Work instruction: From top to bottom, return the listing exactly as it appears, omitting its images.

━━━━━━━━━━━━━━━━━━━━

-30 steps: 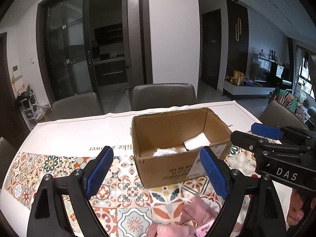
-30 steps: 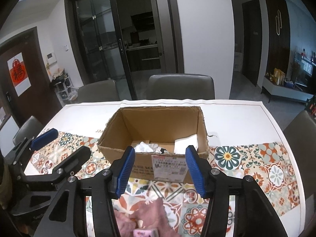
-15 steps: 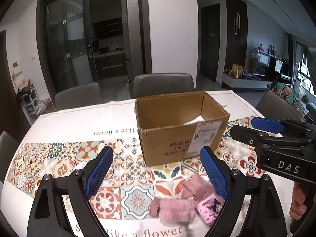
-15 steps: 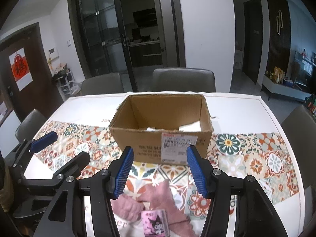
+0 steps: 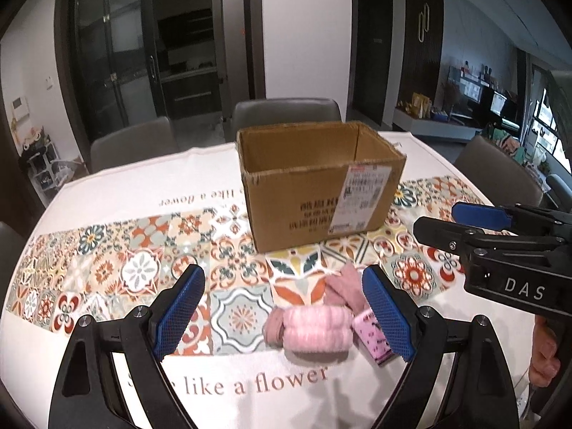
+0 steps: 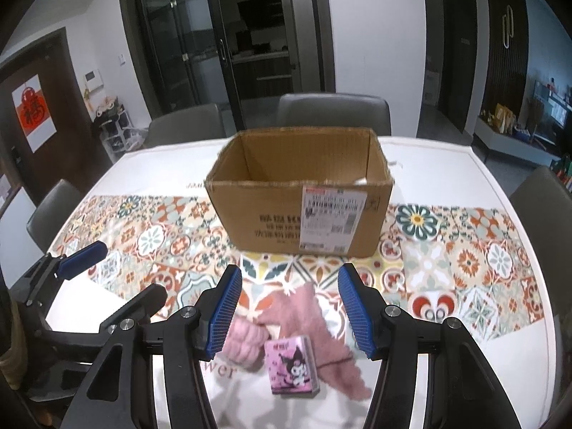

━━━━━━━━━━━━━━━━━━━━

Your solution:
-30 steps: 
-30 steps: 
-15 steps: 
-15 steps: 
+0 steps: 
+0 steps: 

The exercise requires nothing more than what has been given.